In seaborn, you can make complicated plots in a few lines of code - if it is supported (here is a list of all the supported graphs in seaborn). However, seaborn's convenience does not come at no price. When the feature you need is not supported (such as stacked bar plots and pie charts), it's hard to find a workaround using seaborn's functions only.
In matplotlib, it's straightforward to make basic plots, but things get harder quickly when you try to make more complex plots. But, it's also highly versatile and customizable. There is almost nothing that you can't plot using matplotlib, as long as you can figure out the way. It is also more user-friendly for MATLAB users since its usage is similar to plotting in MATLAB, thus providing a smoother transition from MATLAB to Python.
There are numerous other choices for data visualization in python. For R users, ggplot may be more user-friendly due to the similarity of its syntax and that of ggplot2 in R. Note that ggplot is not the Python version of ggplot2 - it's just that they are both implementations of Leland Wilkinson's Grammar of Graphics, thus having many overlapping features and syntax.
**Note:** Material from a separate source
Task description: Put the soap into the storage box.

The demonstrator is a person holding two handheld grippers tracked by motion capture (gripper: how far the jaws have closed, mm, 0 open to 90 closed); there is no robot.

There is also plotly, the Python interface of plotly.js, which is a browser-based visualization library. It is compatible with both Jupyter Notebook and many web browsers, and creates highly interactive graphs. Another visualization library that is compatible with browsers is bokeh. There are still many, many more to be mentioned. Don't feel overwhelmed by the vast number of choices here, since you will naturally know more about the advantages and disadvantages of each when different use cases motivate you to learn new libraries as you go.